Now back to Ernst and his recommendation for the database upgrade in case you have GI 19.9.0 or lower. And this is actually the same recommendation you can read in MOS Note: 2645911.1.
- srvctl stop instance -db orcl -node node1
- Confirm the node1’s instance is stopped and the command (a,) has finished
- srvctl stop instance -db orcl -node node2
Ok, so far so good. But why does this appear on the Upgrade Blog?
AutoUpgrade in this case will start with the -analyze followed by the -fixups phase. It will collect stats and do all the other things, AutoUpgrade does to make your life easier. But when in enters the drain phase, it will give you an error as it will catch the timeout. AutoUpgrade will initiate the srvctl commands. But as the shutdown hangs, AutoUpgrade won’t progress for 10 minutes as well.
And in this case you may sit around and wonder. Or blame AutoUpgrade for doing nothing and just giving you a timeout error.
So the ultimate workaround is to have Grid Infrastructure patched to 19.10.0 or 19.11.0 or the matching RURs which contain the fix as well.
Additional Information – Data Guard
Ernst and his colleague sent me another question about whether this issue would affect a Data Guard switchover as well. I wasn’t sure so they tried it out by themselves. And unfortunately, the answer is “Yes”. So you need to patch GI to 19.10.0 or higher to avoid such issues.
8 minutes into the switchover, they received this message from the Broker:
DGMGRL> switchover to to19DG Performing switchover NOW, please wait... New primary database "to19dg" is opening... Oracle Clusterware is restarting database "to19" ... Unable to connect to database using to19 ORA-12514: TNS:listener does not currently know of service requested in connect descriptor Failed. Ensure Oracle Clusterware successfully restarted database "to19" before proceeding
You need to patch.
Further Links and Information
- Does GI RU/RUR have to match your database’s RU/RUR?
- AutoUpgrade Utility in Oracle 19c
- MOS Note: 2645911.1 ([srvctl stop database -database db_name] is hanging for 10 minutes)
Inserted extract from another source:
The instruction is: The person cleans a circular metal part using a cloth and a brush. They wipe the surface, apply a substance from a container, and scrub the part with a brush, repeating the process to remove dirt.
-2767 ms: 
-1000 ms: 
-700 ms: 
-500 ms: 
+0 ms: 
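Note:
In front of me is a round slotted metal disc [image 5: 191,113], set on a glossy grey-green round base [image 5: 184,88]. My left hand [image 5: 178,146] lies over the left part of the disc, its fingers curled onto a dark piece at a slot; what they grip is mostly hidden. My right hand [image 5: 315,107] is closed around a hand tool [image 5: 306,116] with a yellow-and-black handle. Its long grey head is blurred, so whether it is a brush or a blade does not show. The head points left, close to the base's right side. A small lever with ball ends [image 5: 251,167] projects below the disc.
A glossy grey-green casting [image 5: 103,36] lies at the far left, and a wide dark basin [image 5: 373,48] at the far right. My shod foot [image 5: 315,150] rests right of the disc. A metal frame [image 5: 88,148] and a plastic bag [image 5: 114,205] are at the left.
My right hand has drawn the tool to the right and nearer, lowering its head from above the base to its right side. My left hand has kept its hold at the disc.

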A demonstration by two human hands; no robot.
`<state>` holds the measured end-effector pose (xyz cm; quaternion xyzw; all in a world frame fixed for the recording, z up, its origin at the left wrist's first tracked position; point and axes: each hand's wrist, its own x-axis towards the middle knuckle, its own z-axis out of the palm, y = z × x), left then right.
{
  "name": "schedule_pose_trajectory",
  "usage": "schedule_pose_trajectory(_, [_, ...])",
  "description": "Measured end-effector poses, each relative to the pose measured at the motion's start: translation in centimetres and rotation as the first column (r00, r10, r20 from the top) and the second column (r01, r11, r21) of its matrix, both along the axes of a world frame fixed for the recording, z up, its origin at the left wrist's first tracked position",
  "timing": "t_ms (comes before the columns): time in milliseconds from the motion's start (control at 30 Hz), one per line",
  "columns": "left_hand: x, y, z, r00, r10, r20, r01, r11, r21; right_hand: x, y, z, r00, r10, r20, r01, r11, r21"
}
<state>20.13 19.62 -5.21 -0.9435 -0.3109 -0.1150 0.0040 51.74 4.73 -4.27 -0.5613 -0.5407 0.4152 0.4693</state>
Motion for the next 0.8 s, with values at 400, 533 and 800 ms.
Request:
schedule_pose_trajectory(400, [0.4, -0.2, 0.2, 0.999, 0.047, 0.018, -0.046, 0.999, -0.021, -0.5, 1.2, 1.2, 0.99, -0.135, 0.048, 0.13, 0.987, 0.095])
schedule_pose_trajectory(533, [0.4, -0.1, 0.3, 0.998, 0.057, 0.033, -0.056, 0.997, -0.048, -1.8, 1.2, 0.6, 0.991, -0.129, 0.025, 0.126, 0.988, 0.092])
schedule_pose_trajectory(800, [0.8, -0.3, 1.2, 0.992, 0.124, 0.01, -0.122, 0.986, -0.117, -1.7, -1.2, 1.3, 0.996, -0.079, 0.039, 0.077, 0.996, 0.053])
- NOTE:29580769.8 – Bug 29580769 – “srvctl modify asm -count 3” Hang for 11 mins Coredump is generated
–Mike
hi mike, When will the db21c on-premise be released?
Hopefully soon 🙂
Cheers,
Mike
An off-topic question. Do we or anybody know an approximate ratio of the shops using data guard broker among all data guard shops? We’ve been using data guard for 10+ years and never used the broker. We know its benefit and know other shops like it, but we consider it an extra layer and a burden.
I have no numbers nor did we collect them.
But from my experience, I would guess more than 50% for sure since a lot of customers use OEM. And when you use OEM, you need the broker.
Cheers,
Mike
Actually, we’ve been using OEM for about 20 years. But we never use Broker.
That’s great. I’m not an OEM expert but customers told me that you can’t administer your standbys correctly in OEM in case the Broker is not present. You can see the targets, you can administer each DB individually, but all the Data Guard magic in OEM will require the Broker being used.
Cheers,
Mike
Oh I see what you mean. We use OEM to do normal monitoring of the databases, including the standby’s. But we use sqlplus to do switchover, stop/start recovery etc.
Hi all,
I have upgraded a DB from 11g to 19c. The job_queue_process parameter is set as 1000 in old and new versions. But still the Chain step is failing with following error:
CHAIN_LOG_ID=”140669208″, STEP_NAME=”ST_BZ_BRAND_PER_EXPORT”, REASON=”Stop job with force called by user: ‘SYS'”
–stop job is not manually run
–instance is not crashed
— no error/info is written in alert log
Any idea what is causing this.
Hi Bashkar,
no, unfortunately not. I would reduce job_queue_processes generally to equal cpu_count, or set it 2x cpu_count – but not higher. The default is fairly off, and I think in a later release we will change it. 1000 is way too high.
Cheers,
Mike